(Task statement)
Once the pictures are set aside, transcribe each line of the listing exactly.

══ Data section ══

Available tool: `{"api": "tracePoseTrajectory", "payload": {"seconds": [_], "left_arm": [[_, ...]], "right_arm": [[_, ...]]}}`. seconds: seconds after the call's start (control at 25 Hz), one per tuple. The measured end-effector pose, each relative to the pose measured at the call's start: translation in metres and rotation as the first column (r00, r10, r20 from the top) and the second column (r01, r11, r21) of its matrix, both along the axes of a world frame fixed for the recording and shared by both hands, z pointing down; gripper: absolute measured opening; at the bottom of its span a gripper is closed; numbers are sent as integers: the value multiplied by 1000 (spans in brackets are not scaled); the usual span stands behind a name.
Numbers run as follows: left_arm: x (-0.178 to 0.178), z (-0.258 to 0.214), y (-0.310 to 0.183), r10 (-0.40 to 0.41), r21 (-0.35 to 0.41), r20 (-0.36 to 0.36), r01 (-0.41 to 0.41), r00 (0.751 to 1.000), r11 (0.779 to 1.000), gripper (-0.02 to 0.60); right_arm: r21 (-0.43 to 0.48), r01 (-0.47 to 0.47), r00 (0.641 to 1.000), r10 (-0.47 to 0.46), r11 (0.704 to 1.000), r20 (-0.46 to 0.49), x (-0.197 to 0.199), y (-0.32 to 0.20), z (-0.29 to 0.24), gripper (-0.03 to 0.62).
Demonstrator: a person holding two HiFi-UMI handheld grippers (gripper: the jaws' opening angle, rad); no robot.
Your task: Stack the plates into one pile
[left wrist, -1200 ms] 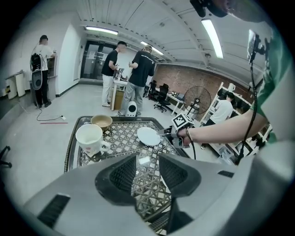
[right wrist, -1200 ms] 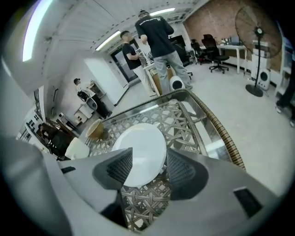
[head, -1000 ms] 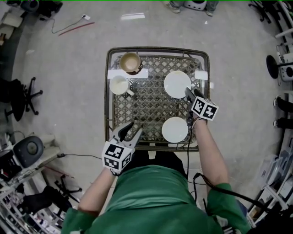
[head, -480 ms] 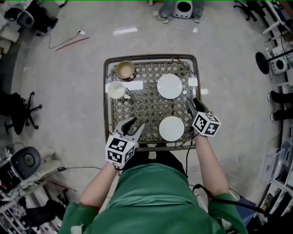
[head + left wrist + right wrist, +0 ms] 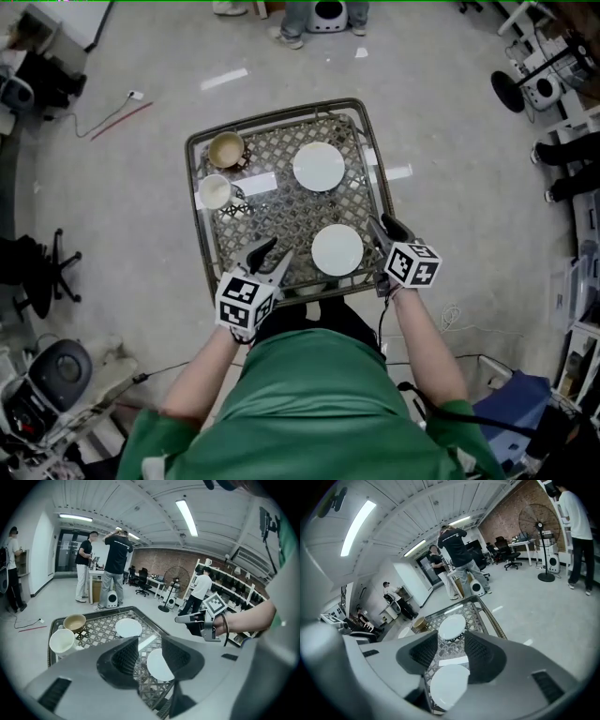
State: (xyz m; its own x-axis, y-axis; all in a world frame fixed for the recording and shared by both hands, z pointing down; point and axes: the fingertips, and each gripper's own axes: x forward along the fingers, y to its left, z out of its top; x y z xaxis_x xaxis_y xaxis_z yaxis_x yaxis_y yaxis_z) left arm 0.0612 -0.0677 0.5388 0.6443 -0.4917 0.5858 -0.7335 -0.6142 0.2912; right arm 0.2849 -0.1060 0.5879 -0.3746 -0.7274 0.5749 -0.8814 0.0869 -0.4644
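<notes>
Two white plates lie apart on the lattice table [image 5: 204, 246]: a far plate [image 5: 319, 166] [image 5: 128, 627] [image 5: 452, 626] and a near plate [image 5: 337, 249] [image 5: 157, 665] [image 5: 449, 687]. My right gripper [image 5: 382, 228] [image 5: 451, 641] hovers at the table's right rim, just right of the near plate. It is open, its jaws have just been closing, and nothing is between them. My left gripper [image 5: 268, 254] [image 5: 149, 641] is open and empty over the front left of the table, left of the near plate.
A brown cup [image 5: 226, 148] and a white cup [image 5: 215, 191] stand at the table's far left. White tape strips [image 5: 255, 184] lie on the lattice. People stand beyond the table's far side [image 5: 115, 569]. Chairs and cables ring the floor.
My right gripper has drawn back from the far plate's right edge to beside the near plate. The left gripper has shifted a little. The head view has swung.
</notes>
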Motion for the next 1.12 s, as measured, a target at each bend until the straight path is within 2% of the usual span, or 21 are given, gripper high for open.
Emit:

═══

(Result of the exercise)
Available tool: `{"api": "tracePoseTrajectory", "payload": {"seconds": [_], "left_arm": [[_, ...]], "right_arm": [[_, ...]]}}`. seconds: seconds after the call's start (control at 25 Hz), one per tuple. The measured end-effector pose, each relative to the pose measured at the call's start: translation in metres and rotation as the first column (r00, r10, r20 from the top) and the second column (r01, r11, r21) of its matrix, both along the axes of a world frame fixed for the recording and shared by both hands, z pointing down; gripper: absolute measured opening; at the bottom of its span a gripper is closed; numbers are sent as integers: the value multiplied by 1000 (spans in brackets are not scaled); the usual span stands behind a name.
Numbers run as follows: left_arm: x (-0.178 to 0.178), z (-0.258 to 0.214), y (-0.310 to 0.183), r10 (-0.40 to 0.41), r21 (-0.35 to 0.41), r20 (-0.36 to 0.36), r01 (-0.41 to 0.41), r00 (0.751 to 1.000), r11 (0.779 to 1.000), gripper (-0.02 to 0.60); right_arm: r21 (-0.43 to 0.48), r01 (-0.47 to 0.47), r00 (0.641 to 1.000), r10 (-0.47 to 0.46), r11 (0.704 to 1.000), r20 (-0.46 to 0.49), x (-0.197 to 0.199), y (-0.32 to 0.20), z (-0.29 to 0.24), gripper (-0.03 to 0.62).
Demonstrator: a person holding two HiFi-UMI handheld grippers (gripper: the jaws' opening angle, rad); no robot.
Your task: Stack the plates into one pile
[left wrist, -1200 ms] 
[right wrist, -1200 ms] 
[head, -1000 ms] 
[head, -480 ms] 
[head + left wrist + right wrist, +0 ms] 
State: (xyz m; its own x-axis, y-axis; all in a world frame fixed for the recording and shared by both hands, z pointing down; point and axes: the fingertips, and each gripper's own axes: x forward along the fingers, y to its left, z out of its top; x y z xaxis_x xaxis_y xaxis_z yaxis_x yaxis_y yaxis_z) left arm 0.0612 -0.0677 0.5388 0.6443 -0.4917 0.5858 -0.7335 -0.6142 0.2912; right arm 0.2849 -0.1060 0.5879 -0.3746 -0.7274 0.5749 -0.8814 0.0869 -0.4644
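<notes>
Two white plates lie apart on the lattice table [image 5: 204, 246]: a far plate [image 5: 319, 166] [image 5: 128, 627] [image 5: 452, 626] and a near plate [image 5: 337, 249] [image 5: 157, 665] [image 5: 449, 687]. My right gripper [image 5: 382, 228] [image 5: 451, 641] hovers at the table's right rim, just right of the near plate. It is open, its jaws have just been closing, and nothing is between them. My left gripper [image 5: 268, 254] [image 5: 149, 641] is open and empty over the front left of the table, left of the near plate.
A brown cup [image 5: 226, 148] and a white cup [image 5: 215, 191] stand at the table's far left. White tape strips [image 5: 255, 184] lie on the lattice. People stand beyond the table's far side [image 5: 115, 569]. Chairs and cables ring the floor.
My right gripper has drawn back from the far plate's right edge to beside the near plate. The left gripper has shifted a little. The head view has swung.
</notes>
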Motion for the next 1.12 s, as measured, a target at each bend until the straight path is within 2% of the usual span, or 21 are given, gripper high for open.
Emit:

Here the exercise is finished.